Directed by Gabriele Muccino
Written by Gabriele Muccino, Silvio Muccino, and Adele Tulli
Starring Silvio Muccino, Giuseppe Sanfelice, Giulia Steigerwalt and Giulia Carmignani

When his classmates conspire to occupy their high school, an act of social rebellion in the tradition of Europe’s generation of 1968, Silvio Ristuccia must be a part of it. Though he’s not nearly as politically active as the rest of his classmates, he’s going to the protest because there’s a distinct chance that he can score with his friend’s girlfriend.

It’s not that Silvio, who is played by Silvio Muccino is a bad guy, it’s just that he and his best friend Ponzi, played by Giuseppe Sanfelice, are eager to lose their virginity in this coming of age comedy set in Rome during the late 1990s.

If But Forever in My Mind were a drama, I would have said that the director Gabriele Muccino (Silvio’s older brother) and the film’s composer Paolo Buonvino, had no sense of irony, portraying the petty dramas of adolescence that take on momentous significance for those who experience them with earnestness and a straight face. I would have thought that Muccino underestimated his audience. But I’ve just seen that the film is listed as a comedy in IMDB, and I’ve decided that he may have overestimated his audience—or at least me.

But Forever in My Mind is really directed from a 16 year old’s perspective. Indeed, the first shot of the film is actually from a scene that happens at the end of the story, as Silvio lies on Ponzi’s doorstep wondering what he will think of himself at age 16 when he is 45. It’s funny, because I think I would have looked at this film much differently when I was 16 (although I am only 28 now).

Like he showed in his 2003 film, Ricordati di me (whose title "Remember Me My Love," seems unnecessary if his previous film really were "But Forever in My Mind") featuring, as every Italian movie should, Monica Belucci, But Forever in My Mind, Muccino has a very slick, polished directing style. I tried watching his 2001 film L'Ultimo bacio but all of the characters seemed equally immature without any redeeming characteristics, and I just couldn't get into it. I turned it off after 45 minutes and I uncharacteristically sent it back without watching the whole thing.

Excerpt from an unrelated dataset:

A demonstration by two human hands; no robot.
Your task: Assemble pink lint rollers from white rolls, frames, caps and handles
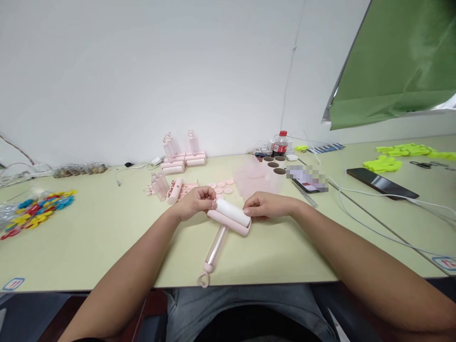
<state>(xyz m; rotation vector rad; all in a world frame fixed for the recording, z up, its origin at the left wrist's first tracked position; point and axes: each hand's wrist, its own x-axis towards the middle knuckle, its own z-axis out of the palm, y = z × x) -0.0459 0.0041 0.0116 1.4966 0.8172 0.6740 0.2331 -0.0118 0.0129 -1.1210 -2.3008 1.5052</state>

Besides the main element of drama in But Forever in My Mind's first act being the gossip going around about who is sleeping with whom the irony is evident in each of the students whose reasons for demonstrating are identical: “to protest privatization and standardization.” Since I would bet few of the students really understand what privatization is or realize how standard their answers are, I would suspect that Silvio’s reason for joining the protest is not that uncommon.

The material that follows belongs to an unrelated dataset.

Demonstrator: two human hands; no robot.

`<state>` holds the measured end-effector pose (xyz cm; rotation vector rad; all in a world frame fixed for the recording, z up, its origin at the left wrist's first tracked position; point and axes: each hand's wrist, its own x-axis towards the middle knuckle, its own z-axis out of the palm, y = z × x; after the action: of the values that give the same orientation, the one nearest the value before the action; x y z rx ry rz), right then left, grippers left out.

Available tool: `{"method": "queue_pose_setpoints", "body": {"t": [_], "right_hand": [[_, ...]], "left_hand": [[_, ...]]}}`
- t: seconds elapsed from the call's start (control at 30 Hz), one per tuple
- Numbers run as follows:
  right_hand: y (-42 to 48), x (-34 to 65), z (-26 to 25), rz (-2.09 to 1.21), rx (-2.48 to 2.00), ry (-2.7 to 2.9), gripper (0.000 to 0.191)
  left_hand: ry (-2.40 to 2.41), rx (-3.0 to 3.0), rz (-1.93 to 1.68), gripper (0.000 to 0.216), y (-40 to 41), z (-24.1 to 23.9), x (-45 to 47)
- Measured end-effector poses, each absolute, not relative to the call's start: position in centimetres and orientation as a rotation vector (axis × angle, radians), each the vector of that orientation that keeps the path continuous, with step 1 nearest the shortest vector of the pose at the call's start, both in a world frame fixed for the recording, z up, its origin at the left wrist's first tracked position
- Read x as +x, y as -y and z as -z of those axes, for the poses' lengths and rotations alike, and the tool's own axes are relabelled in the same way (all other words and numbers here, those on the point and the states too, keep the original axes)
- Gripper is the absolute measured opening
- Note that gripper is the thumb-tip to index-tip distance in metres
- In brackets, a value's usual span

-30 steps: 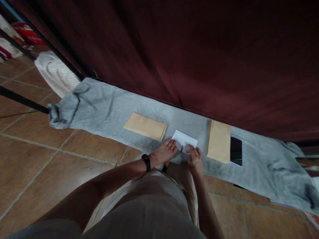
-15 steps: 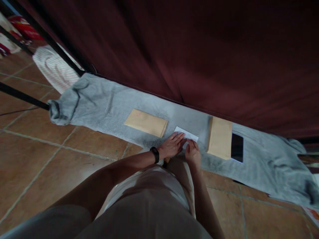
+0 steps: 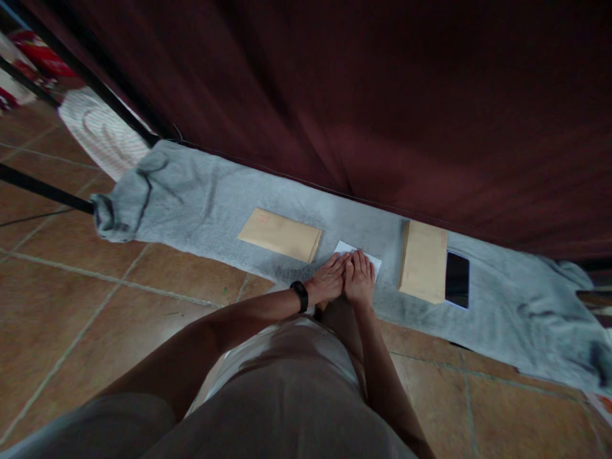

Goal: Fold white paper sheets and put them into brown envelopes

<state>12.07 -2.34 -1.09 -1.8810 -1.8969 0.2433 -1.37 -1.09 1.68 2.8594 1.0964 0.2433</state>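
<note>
A white sheet of folded-looking paper (image 3: 345, 247) lies on the grey cloth in front of me, mostly covered by my hands. My left hand (image 3: 329, 278), with a black band on its wrist, rests flat on the paper's left part, fingers stretched out. Right beside it, my right hand (image 3: 359, 278) lies flat on the paper, its fingers extended and touching the left ones. To the left lies a tan envelope (image 3: 280, 234). On the right is a stack of tan envelopes (image 3: 423, 261), partly over a dark-screened phone (image 3: 458, 279).
The grey cloth (image 3: 201, 197) covers a long, narrow surface. A dark red curtain (image 3: 335, 95) hangs along its far side. Black metal poles (image 3: 43, 186) and a striped white cloth (image 3: 102, 131) are at the left. Brown floor tiles (image 3: 157, 306) show below.
My right hand has gone from bent fingers at the paper's right edge to lying flat on it, nearer my left hand. The left hand has stayed almost in place.
</note>
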Motion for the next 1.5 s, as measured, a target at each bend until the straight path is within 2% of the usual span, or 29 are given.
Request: {"method": "queue_pose_setpoints", "body": {"t": [0.6,0.83,1.5], "right_hand": [[2.0,12.1,0.2,-0.225,-1.978,1.893,0.054],[2.6,12.8,1.0,-0.090,-2.014,1.913,0.053],[4.4,15.4,2.0,0.120,-1.996,1.883,0.057]], "left_hand": [[-1.157,2.763,-0.317,0.058,0.1,0.2,-1.8],[-1.332,2.723,-0.267,0.059,-1.3,-0.8,-2.2],[-1.331,2.676,-0.279,0.058,-1.8,-1.0,-2.6]]}}
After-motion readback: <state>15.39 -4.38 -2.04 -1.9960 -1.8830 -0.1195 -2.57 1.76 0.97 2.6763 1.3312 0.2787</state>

What these kids really want, as Silvio’s question in the first shot suggests, is to know that their lives are meaningful. Their parents protested Vietnam. They have nothing to protest but abstract ideas. But where Silvio and Ponzi are really looking for meaning is in sex. They are anxious about their first time and they want to get it right. In the last scene one character tells another (I don’t want to give which one away), “Today it was you, tomorrow will be me.” The sincerity of the statement, and the emotions the friends put in each other’s confidence, are in fact touching.